Chrome’s built in antivirus software, Cleanup Tool, which was introduced 2014, is meant to keep the browser safe from malware and bloatware.
However, a New York based security expert has discovered that Chrome’s Cleanup Tool isn’t only scanning for malware.
Cybersecurity expert Kelly Shortridge recently noticed that Chrome was also scanning files and documents on her Windows PC and was alarmed about what data it might be collecting.

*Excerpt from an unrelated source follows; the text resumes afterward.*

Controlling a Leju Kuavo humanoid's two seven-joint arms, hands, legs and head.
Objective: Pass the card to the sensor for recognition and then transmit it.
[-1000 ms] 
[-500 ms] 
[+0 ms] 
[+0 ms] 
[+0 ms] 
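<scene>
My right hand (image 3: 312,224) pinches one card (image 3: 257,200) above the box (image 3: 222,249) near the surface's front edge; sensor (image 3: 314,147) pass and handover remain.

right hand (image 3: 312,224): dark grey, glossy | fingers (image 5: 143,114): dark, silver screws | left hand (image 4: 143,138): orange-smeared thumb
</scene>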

I was wondering why my Canarytoken (a file folder) was triggering & discovered the culprit was chrome.exe. Turns out @googlechrome quietly began performing AV scans on Windows devices last fall. Wtf m8? This isn’t a system dir, either, it’s in \Documents\ pic.twitter.com/IQZPSVpkz7
— Kelly Shortridge (@swagitda_) March 29, 2018
Posting on Twitter, Kelly said:
“I was wondering why my Canarytoken (a file folder) was triggering and discovered the culprit was Chrome.
“Turns out Google Chrome quietly began performing AV scans on Windows devices last fall.”
Speaking to Motherboard, Kelly said: “In the current climate, it really shocked me that Google would so quietly roll out this feature without publicizing more detailed supporting documentation—even just to preemptively ease speculation.”
Kelly added that while Google’s intent was “clearly security-minded”, “the lack of explicit consent and transparency seems to violate their own criteria of ‘user-friendly software”.
However, Chrome’s head of security Justin Schuh responded to Kelly’s tweet, writing:
“The Chrome Cleanup Tool (CCT) is not a general purpose anti-virus.
“CCT’s sole purpose is to detect and remove unwanted software manipulating Chrome.
“Potential data collection and associated consents are described in the Chrome Privacy Whitepaper, and every cleanup action requires an explicit user approval.
“The team is investigating more opt-outs, but that balances against the potential for abuse.”
The discovery comes at a time when privacy concerns are at the forefront of user’s minds, largely due to the recent Facebook data scandal involving British firm Cambridge Analytica, which harvested data from 87 million Facebook users without their knowledge.
The data was then mainly used to target voters in the US with political adverts and helping to spread disinformation.